Galatians 6:14

But God forbid that I should boast except in the cross of our Lord Jesus Christ, by whom the world has been crucified to me, and I to the world.

Saturday, November 26, 2011

Happy Thanksgiving!

Dear Friends!

Happy, happy thanksgiving! I pray that it was truly a day of giving thanks for you!

When thinking about what thanksgiving really means, its not about the turkey, nor about the football games, as fun and meaningful to us they may be, I think its soemthing much deeper, it is a season to echo grace. Here is a post by David Mathias from DesirngGod.org that I think is so true and so appropos for this season:

"Giving thanks is no small thing for the Christian. But far too many of us have the wrong impression. Deep down we may see the summons to thanksgiving as pretty peripheral. Giving thanks — whoop dee doo — What really excites me is ___________.  It is tragic when gratitude seems obscure to the very people who have the most to be thankful for. To sinners forever saved by grace, thanksgiving should be significant. Even central. Healthy Christians are thankful Christians.

Central to Honoring God
In fact, Romans 1:21 shows us that thanksgiving is what we were created for, and it is “at the heart of what it means to be a Christian,” says Tremper Longman.
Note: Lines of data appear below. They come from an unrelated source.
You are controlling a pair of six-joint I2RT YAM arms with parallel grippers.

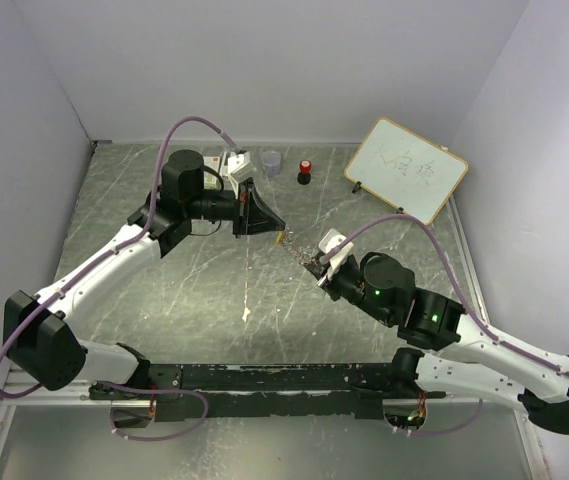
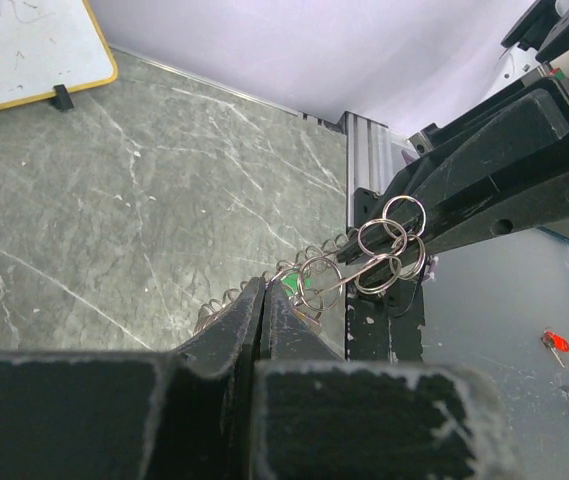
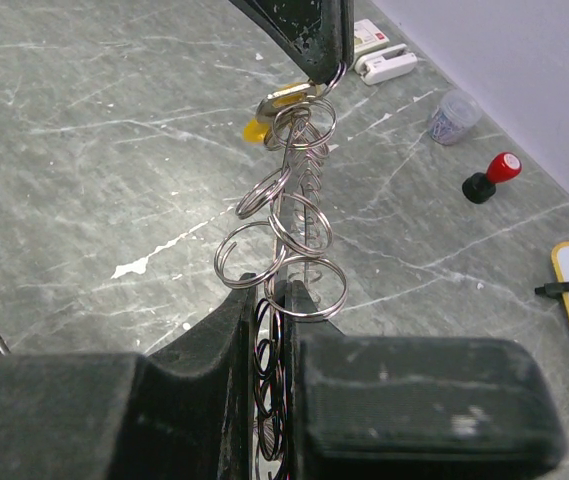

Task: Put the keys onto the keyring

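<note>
The keyring (image 1: 306,251) is a silvery chain of small split rings stretched in the air between my two grippers. My right gripper (image 3: 282,297) is shut on its near end; it also shows in the top view (image 1: 322,264). My left gripper (image 2: 264,287) is shut, its tips pinching the far end of the keyring (image 2: 364,258), as the right wrist view shows. The yellow-orange key (image 3: 256,130) hangs just below those tips, and shows in the top view (image 1: 279,240). The green key (image 2: 286,291) peeks out right at the left fingertips. I cannot tell whether a key is pinched too.
A red-capped black knob (image 1: 305,170) and a grey round cup (image 1: 271,159) stand at the back of the marble table (image 1: 164,290). A small whiteboard (image 1: 406,168) leans at the back right. A white device (image 3: 384,64) lies near the cup.
</note>
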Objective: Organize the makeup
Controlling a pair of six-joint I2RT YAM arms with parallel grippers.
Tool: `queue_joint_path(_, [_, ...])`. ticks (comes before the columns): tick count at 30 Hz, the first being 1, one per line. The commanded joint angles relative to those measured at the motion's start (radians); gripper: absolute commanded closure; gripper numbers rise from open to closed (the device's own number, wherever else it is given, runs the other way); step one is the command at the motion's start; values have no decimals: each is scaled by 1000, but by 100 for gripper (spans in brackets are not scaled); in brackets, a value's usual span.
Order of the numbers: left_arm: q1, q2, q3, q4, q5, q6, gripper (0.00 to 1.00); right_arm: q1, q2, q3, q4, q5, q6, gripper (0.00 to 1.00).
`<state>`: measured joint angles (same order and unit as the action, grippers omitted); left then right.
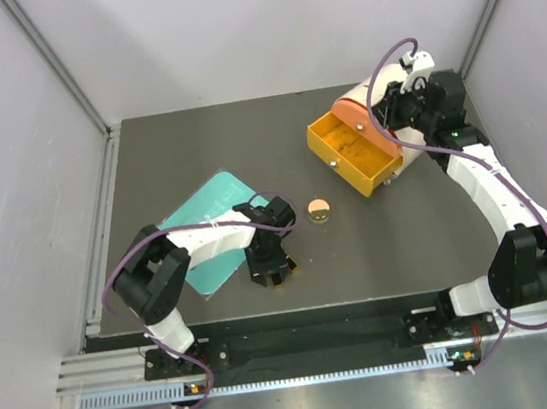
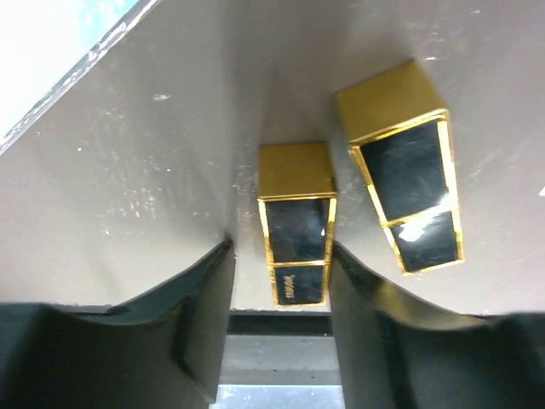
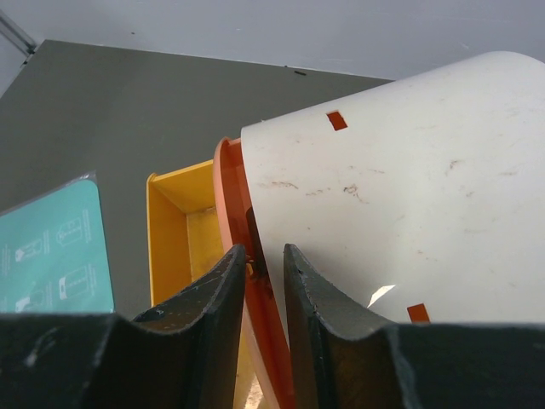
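Observation:
Two black, gold-edged palettes lie on the dark table in the left wrist view. One palette [image 2: 296,226] has its near end between my left gripper's [image 2: 281,247] open fingers, with a gap on its left side. The other palette [image 2: 409,183] lies just to the right, outside the fingers. In the top view the left gripper [image 1: 270,270] points down at them near the front edge. The round gold compact [image 1: 319,208] lies alone mid-table. My right gripper [image 3: 264,251] is closed on the orange front rim [image 3: 234,196] of the white drum [image 3: 409,187]. No peach tubes show.
The flat teal tray [image 1: 206,228] lies left of the left gripper and shows in the right wrist view [image 3: 51,247]. The drum's yellow drawer [image 1: 353,154] is pulled out toward mid-table. Grey walls enclose the table on three sides.

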<state>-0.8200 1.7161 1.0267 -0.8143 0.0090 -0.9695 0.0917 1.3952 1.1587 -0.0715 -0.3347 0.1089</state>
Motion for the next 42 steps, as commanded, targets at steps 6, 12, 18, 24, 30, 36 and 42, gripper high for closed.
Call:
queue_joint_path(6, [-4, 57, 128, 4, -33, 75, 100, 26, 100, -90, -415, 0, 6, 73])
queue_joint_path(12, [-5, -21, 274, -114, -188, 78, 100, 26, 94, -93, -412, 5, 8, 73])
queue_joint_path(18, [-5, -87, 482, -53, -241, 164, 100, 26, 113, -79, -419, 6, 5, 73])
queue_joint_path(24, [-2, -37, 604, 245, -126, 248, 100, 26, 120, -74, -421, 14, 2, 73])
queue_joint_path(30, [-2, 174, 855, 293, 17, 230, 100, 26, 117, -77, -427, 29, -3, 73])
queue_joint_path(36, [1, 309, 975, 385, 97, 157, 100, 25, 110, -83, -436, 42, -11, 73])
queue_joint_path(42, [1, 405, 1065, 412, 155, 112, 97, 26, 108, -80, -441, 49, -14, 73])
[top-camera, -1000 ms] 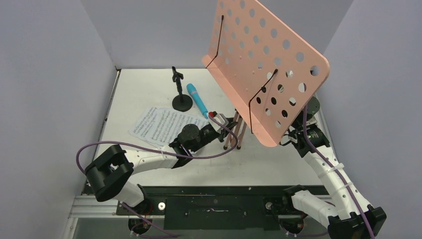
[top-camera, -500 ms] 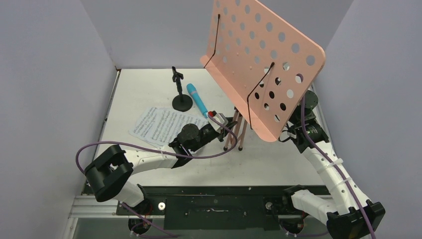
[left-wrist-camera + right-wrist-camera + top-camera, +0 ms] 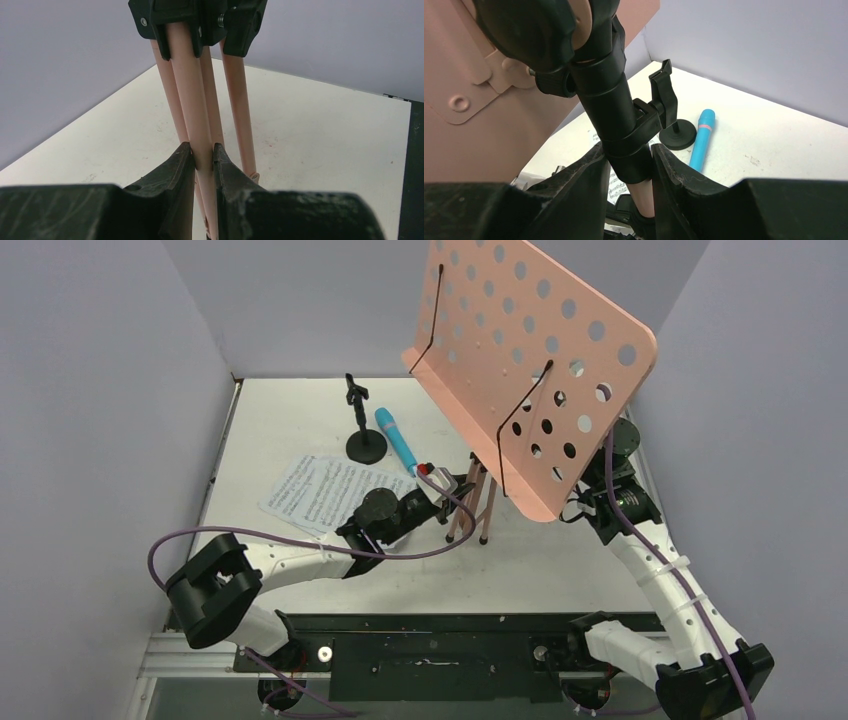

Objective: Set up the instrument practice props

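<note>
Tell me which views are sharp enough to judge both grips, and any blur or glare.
Left wrist: left gripper dark and soft near the lens, pinched tripod leg crisp. Right wrist: right gripper dark, clamp collar legible. Top external: evenly lit, no glare, music stand hides the right grip.

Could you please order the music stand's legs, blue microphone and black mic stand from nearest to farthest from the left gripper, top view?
1. The music stand's legs, clamped in the left gripper.
2. The blue microphone, lying just beyond, leftward.
3. The black mic stand, farther left again.
</note>
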### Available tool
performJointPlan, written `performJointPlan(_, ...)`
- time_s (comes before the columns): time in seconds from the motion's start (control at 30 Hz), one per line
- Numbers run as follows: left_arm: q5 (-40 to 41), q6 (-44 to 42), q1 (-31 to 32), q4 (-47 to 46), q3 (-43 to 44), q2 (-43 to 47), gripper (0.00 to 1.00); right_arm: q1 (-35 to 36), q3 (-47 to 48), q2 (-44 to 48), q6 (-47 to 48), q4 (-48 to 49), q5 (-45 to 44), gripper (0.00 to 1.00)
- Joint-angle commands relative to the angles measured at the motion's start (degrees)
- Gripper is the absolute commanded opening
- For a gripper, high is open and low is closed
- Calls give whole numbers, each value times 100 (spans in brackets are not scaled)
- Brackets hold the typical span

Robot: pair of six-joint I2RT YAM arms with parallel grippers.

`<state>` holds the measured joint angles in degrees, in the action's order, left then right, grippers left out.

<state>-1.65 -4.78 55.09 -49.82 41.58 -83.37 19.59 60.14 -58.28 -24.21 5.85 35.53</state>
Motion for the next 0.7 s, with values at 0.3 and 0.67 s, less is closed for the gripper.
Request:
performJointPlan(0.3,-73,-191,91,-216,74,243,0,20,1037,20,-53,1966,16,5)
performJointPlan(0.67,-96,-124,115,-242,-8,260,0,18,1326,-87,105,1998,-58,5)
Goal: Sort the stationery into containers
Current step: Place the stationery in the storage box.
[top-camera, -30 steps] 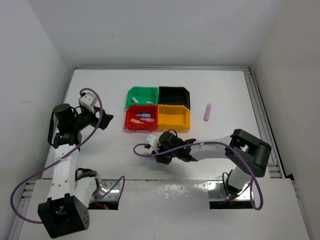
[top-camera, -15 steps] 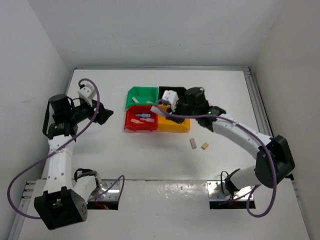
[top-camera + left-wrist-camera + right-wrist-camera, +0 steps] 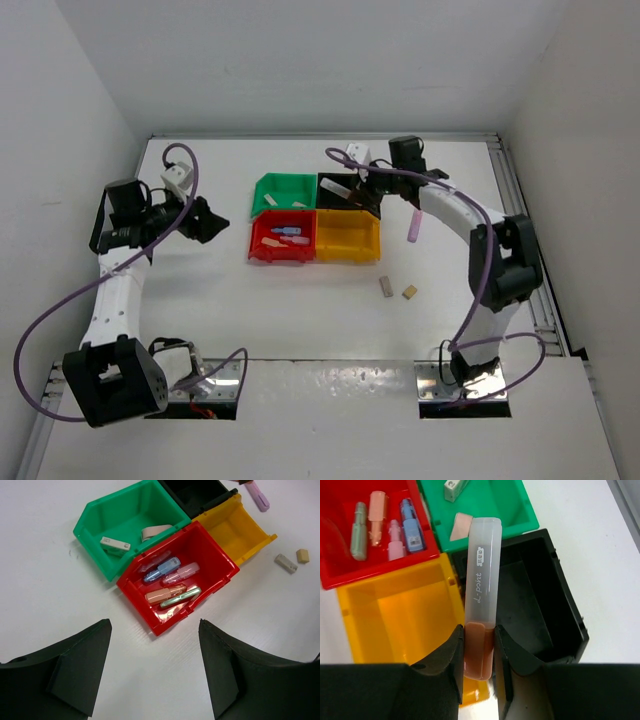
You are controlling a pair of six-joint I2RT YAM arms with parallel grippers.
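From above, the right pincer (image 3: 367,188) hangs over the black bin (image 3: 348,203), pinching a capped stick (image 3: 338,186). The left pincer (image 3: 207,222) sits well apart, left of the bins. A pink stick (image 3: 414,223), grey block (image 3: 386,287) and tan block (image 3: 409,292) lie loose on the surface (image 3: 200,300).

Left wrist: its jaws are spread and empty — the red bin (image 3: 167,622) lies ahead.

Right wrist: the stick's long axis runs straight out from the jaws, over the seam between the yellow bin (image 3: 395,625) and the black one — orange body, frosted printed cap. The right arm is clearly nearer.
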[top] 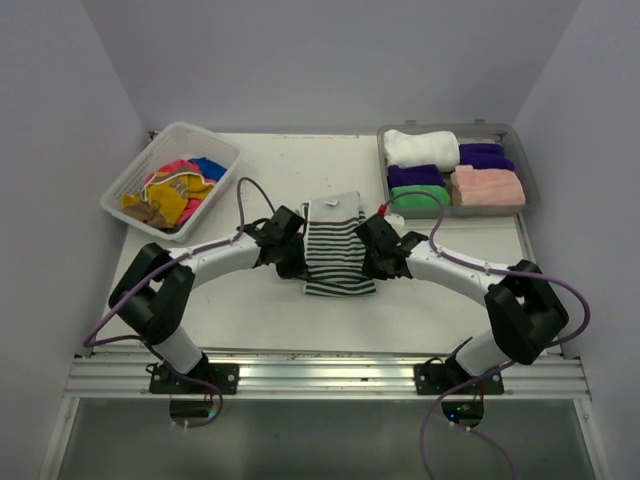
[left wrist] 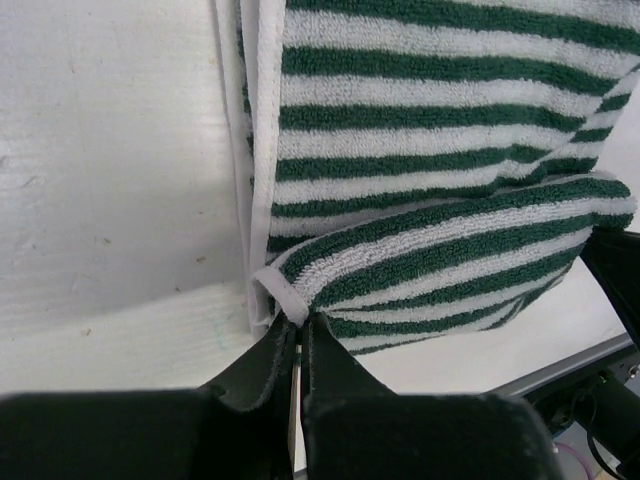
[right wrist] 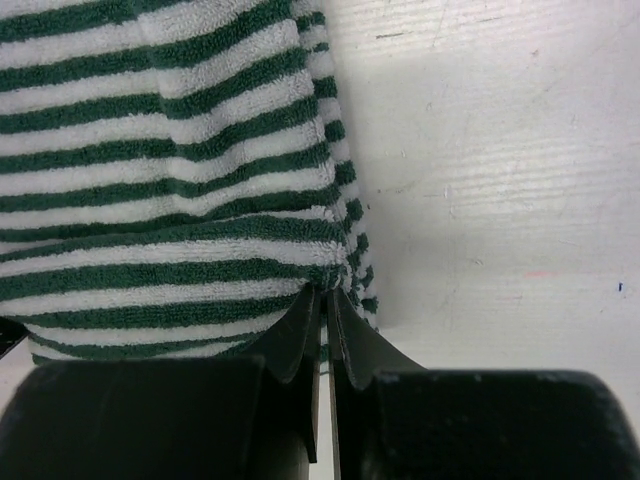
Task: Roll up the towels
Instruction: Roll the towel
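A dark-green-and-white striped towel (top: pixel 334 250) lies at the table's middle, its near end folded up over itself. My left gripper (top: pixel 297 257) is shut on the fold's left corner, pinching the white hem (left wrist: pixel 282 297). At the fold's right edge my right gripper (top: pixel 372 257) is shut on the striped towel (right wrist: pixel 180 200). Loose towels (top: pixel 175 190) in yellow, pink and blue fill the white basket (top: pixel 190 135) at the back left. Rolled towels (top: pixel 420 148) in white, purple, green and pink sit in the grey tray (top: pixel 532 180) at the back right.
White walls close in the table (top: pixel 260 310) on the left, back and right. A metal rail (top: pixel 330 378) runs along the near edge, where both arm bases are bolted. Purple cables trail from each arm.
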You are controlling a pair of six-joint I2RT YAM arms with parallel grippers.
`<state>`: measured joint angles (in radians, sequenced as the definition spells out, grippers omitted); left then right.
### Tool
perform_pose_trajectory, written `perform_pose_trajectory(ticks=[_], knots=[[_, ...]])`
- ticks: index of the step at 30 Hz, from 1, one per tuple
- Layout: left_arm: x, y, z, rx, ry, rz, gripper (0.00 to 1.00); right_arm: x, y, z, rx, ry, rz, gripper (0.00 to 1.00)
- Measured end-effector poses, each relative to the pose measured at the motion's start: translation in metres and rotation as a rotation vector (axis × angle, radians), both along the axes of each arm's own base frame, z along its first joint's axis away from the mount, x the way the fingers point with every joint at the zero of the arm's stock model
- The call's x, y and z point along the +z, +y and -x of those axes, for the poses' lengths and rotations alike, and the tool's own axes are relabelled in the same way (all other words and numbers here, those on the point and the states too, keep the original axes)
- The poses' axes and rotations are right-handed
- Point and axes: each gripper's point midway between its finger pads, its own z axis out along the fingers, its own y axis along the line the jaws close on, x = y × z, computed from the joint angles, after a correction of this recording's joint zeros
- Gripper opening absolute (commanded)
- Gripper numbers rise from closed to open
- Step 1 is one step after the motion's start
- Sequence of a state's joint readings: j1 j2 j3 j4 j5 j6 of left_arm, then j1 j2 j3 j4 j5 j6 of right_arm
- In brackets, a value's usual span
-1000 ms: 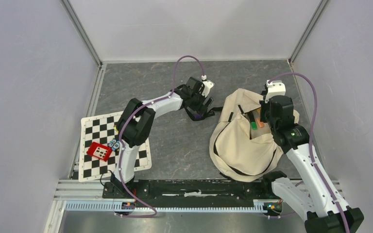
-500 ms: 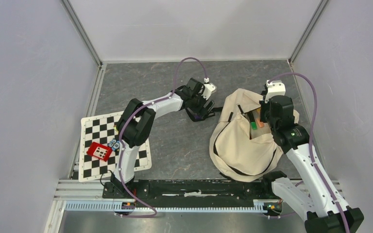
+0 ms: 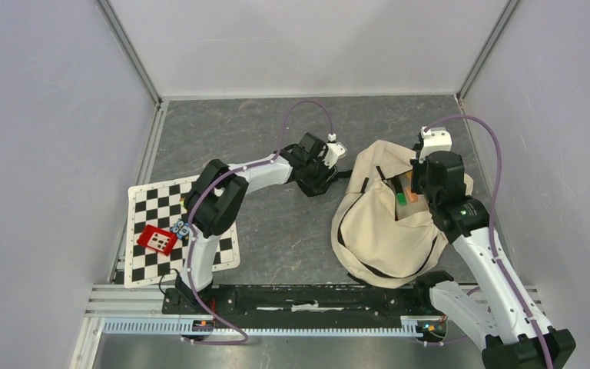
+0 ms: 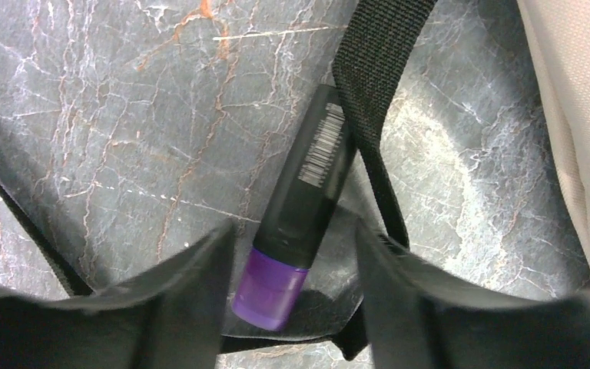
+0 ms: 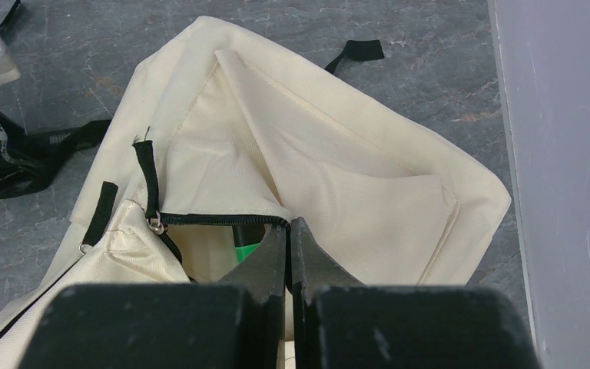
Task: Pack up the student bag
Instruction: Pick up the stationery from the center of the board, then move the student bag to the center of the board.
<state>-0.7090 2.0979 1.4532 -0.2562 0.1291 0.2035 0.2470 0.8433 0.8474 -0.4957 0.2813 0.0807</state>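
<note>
The cream student bag point(image 3: 384, 227) lies at the right with its front pocket unzipped; a green marker point(image 3: 412, 198) and an orange one point(image 3: 402, 201) stick out of it. My right gripper point(image 3: 421, 187) is shut on the bag's fabric at the end of the black zipper point(image 5: 223, 219), fingertips together point(image 5: 288, 224). My left gripper point(image 3: 315, 181) is open and low over the floor, left of the bag. Its fingers straddle a black marker with a purple cap point(image 4: 311, 184) without touching it. The marker lies across a black bag strap point(image 4: 369, 92).
A black-and-white checkered mat point(image 3: 147, 201) lies at the near left with a red item point(image 3: 157, 240) and a small blue thing point(image 3: 180, 228) on it. Grey walls close in on the left, back and right point(image 5: 561, 154).
My left gripper has moved right, toward the bag's straps. The right gripper and the bag have not moved.
</note>
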Motion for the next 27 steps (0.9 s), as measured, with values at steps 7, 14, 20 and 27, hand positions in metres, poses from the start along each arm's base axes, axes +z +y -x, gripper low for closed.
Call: perform_pose_trajectory(ticks=[7, 14, 20, 27], knots=[[0.001, 0.002, 0.009, 0.013, -0.047, -0.019, 0.31, 0.002, 0.0, 0.001, 0.0, -0.006, -0.002, 0.0], [0.024, 0.03, 0.031, 0.12, -0.065, 0.014, 0.24, 0.003, 0.002, 0.001, 0.011, -0.01, -0.009, 0.0], [0.135, 0.02, 0.031, 0.194, -0.207, 0.266, 0.2, 0.002, 0.008, 0.001, 0.044, -0.006, -0.026, 0.0], [0.212, 0.022, 0.078, 0.228, -0.213, 0.532, 0.19, -0.003, 0.034, 0.0, 0.122, -0.006, -0.097, 0.0]])
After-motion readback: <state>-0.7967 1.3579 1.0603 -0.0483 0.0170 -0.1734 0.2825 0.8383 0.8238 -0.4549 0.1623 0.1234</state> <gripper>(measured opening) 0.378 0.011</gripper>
Although they knew God, they did not honor him as God or give thanks to him, but they became futile in their thinking, and their foolish hearts were darkened. (Romans 1:21) There it is. Side by side with honoring God is giving him thanks. Don’t underestimate the centrality of thanksgiving. Gratitude is essential in doing whatever we do to the glory of God (1 Corinthians 10:31), and thanklessness is deeply intertwined with what it means to “fall short of the glory of God” (Romans 3:23). This no small thing. So Longman gives us this jarring angle: “The real difference between a Christian and a non-Christian is that the former gives thanks to God” (How to Read the Psalms, 144). In A Praying Life, Paul Miller adds some similar reflections about the centrality of thanksgiving for the Christian. While it was thanklessness that was “the first sin to emerge from our ancient rebellion against God’ (Romans 1:21), in our ongoing redemption, it is thanksgiving that “replaces a bitter spirit with a generous one” (89–90). (For a strong couple pages on “Cultivating a Thankful Spirit,” see Miller’s Praying Life, 89-91.) Thanksgiving is important—essential—because the Christian life, from the beginning to end, is a life of extraordinary grace.

Created to Echo Grace
Thanksgiving “exults in grace,” writes John Piper. Gratitude was “created by God to echo grace.” We were created by God to echo his grace, and we’ve been redeemed by Jesus to echo his astounding grace all the more. Piper continues, I exalt gratitude as a central biblical response of the heart to the grace of God. The Bible commands gratitude to God as one of our highest duties. “Enter his gates with thanksgiving, and his courts with praise. Give thanks to him, bless his name” (Psalm 100:4). God says that gratitude honors him: “He who offers a sacrifice of thanksgiving honors me” (Psalm 50:23). (Future Grace, 32) There it is again. Note the close connection between thanksgiving and the massive biblical reality of honoring and glorifying God. Thanksgiving is big time.

Echoing Grace Without Nullifying It
But a danger lurks. The Bible doesn’t have much, if anything, to say about obeying out of gratitude. Giving thanks to God for what he has given to us is precious and essential—and so is trusting him for his ongoing provision in the future. Thanksgiving is beautiful, but it can go bad on us, if we try to give it Faith’s job. There is an impulse in the fallen human—all our hearts—to forget that gratitude is a spontaneous response of joy to receiving something . . . . When we forget this, what happens is that gratitude starts to be misused and distorted as an impulse to pay for the very thing that came to us “gratis” [free]. This terrible moment is the birthplace of the “debtor’s ethic.”  The debtor’s ethic says, “Because you have done something good for me, I feel indebted to do something good for you.” This impulse is not what gratitude was designed to produce. God meant gratitude to be a spontaneous expression of pleasure in the gift and the good will of another. He did not mean it to be an impulse to return favors. If gratitude is twisted into a sense of debt, it gives birth to the debtor’s ethic—and the effect is to nullify grace. (32)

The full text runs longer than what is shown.